> _SOURCE MATERIAL_
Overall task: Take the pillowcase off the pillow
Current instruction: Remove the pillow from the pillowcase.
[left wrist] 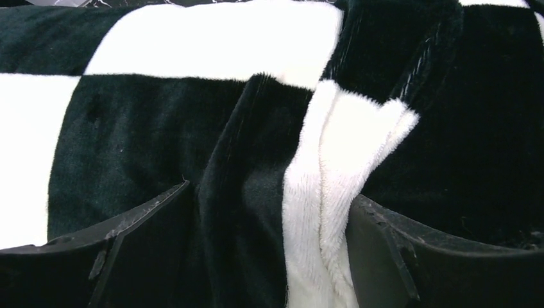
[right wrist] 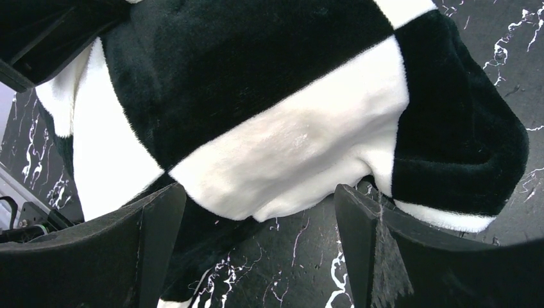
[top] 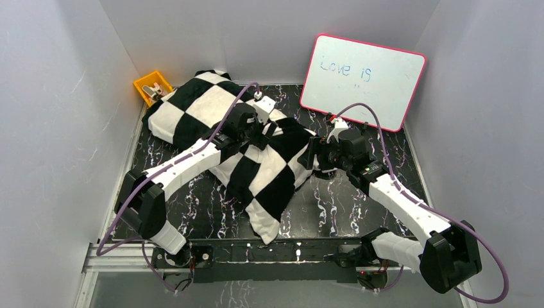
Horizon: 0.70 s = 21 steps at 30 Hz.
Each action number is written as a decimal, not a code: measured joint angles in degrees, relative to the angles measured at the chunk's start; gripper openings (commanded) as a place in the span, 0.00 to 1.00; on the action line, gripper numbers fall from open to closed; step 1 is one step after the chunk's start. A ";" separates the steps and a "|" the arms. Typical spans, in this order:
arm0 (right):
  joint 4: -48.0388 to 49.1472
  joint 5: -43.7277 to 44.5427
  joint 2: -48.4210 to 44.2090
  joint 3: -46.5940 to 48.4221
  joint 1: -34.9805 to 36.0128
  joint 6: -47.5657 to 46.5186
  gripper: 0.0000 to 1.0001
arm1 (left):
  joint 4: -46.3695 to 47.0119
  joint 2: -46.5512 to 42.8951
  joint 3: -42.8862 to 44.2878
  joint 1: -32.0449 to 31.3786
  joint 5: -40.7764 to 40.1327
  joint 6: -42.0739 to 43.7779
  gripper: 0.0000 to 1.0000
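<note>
The black-and-white checkered pillowcase [top: 199, 106] lies stuffed and diagonal on the table, from the back left to the front middle. The plain white pillow is hidden inside it. My left gripper [top: 262, 131] rests on top of the pillowcase near its middle. In the left wrist view its jaws [left wrist: 269, 192] stand open, with a raised fold of the pillowcase [left wrist: 321, 167] between them. My right gripper [top: 312, 157] is at the pillowcase's right edge. In the right wrist view it is open [right wrist: 260, 192], low over the table, with the bulging edge of the pillowcase [right wrist: 269, 96] just above its fingertips.
An orange bin [top: 153, 85] sits at the back left corner, touching the pillowcase. A pink-framed whiteboard [top: 362, 80] leans on the back wall at the right. The black marbled table [top: 346, 205] is closed in by grey walls on three sides.
</note>
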 measured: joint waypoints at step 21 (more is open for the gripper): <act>1.03 2.99 5.70 4.31 12.33 -2.03 0.92 | -4.28 -0.07 2.99 8.02 -9.33 1.16 0.00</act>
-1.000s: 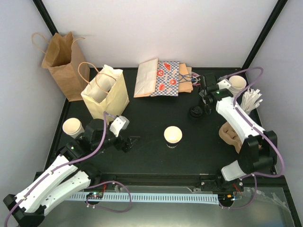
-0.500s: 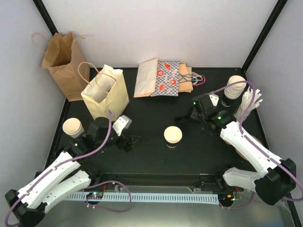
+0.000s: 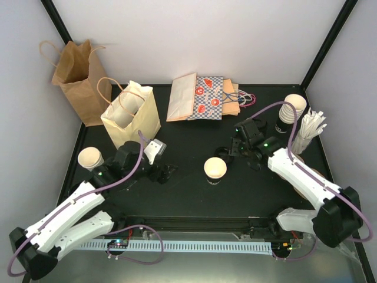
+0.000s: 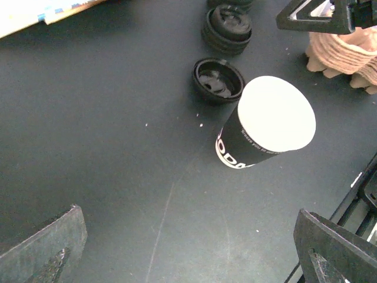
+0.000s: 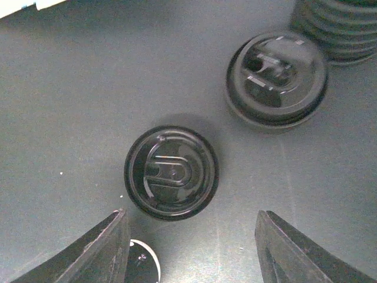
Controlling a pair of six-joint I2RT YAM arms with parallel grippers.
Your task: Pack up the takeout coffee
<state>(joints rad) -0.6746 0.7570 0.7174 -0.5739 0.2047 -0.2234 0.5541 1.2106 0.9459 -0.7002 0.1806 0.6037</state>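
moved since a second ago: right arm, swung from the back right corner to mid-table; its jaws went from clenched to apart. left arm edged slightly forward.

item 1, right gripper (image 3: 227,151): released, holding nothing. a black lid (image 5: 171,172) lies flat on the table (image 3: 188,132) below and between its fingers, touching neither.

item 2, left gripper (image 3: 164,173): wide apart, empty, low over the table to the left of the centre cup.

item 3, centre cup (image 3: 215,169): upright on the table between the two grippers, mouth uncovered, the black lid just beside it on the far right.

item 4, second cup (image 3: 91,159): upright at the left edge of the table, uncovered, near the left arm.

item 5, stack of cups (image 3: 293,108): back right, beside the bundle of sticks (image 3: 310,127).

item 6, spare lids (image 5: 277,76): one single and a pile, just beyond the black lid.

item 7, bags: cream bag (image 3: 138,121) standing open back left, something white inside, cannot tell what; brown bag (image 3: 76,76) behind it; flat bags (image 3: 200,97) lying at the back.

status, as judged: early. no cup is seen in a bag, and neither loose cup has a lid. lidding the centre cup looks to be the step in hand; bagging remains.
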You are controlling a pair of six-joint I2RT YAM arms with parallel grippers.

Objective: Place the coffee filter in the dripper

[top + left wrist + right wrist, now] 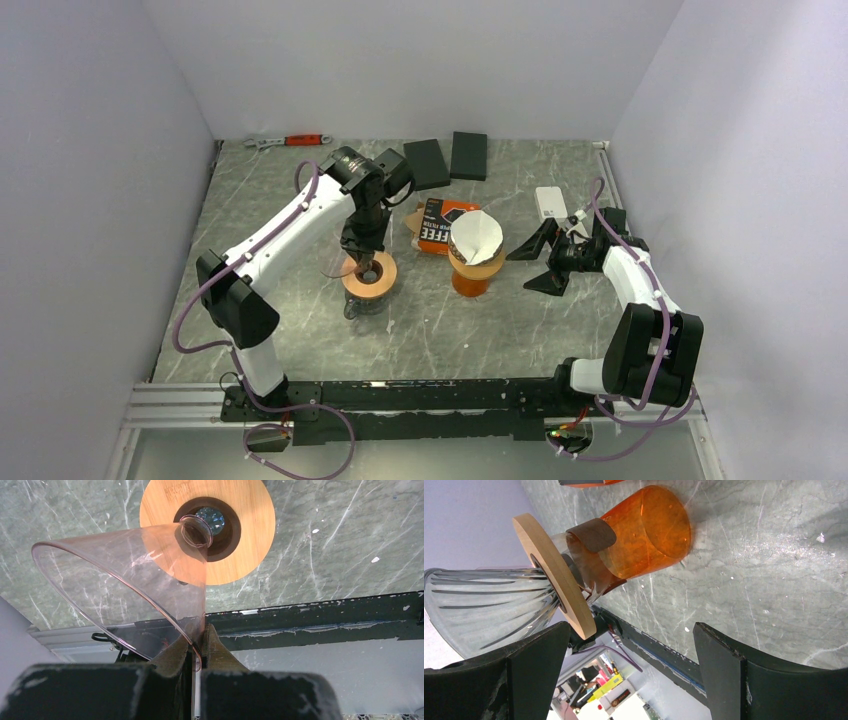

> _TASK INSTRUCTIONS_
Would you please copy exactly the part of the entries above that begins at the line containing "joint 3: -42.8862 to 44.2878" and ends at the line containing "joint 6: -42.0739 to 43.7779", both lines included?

> _WRITTEN REPLY_
  joint 3: -42.8862 to 44.2878
  joint 1: -32.0449 to 31.3786
  joint 5: -40.7764 to 40.1327
  joint 6: -42.0739 to 43.7779

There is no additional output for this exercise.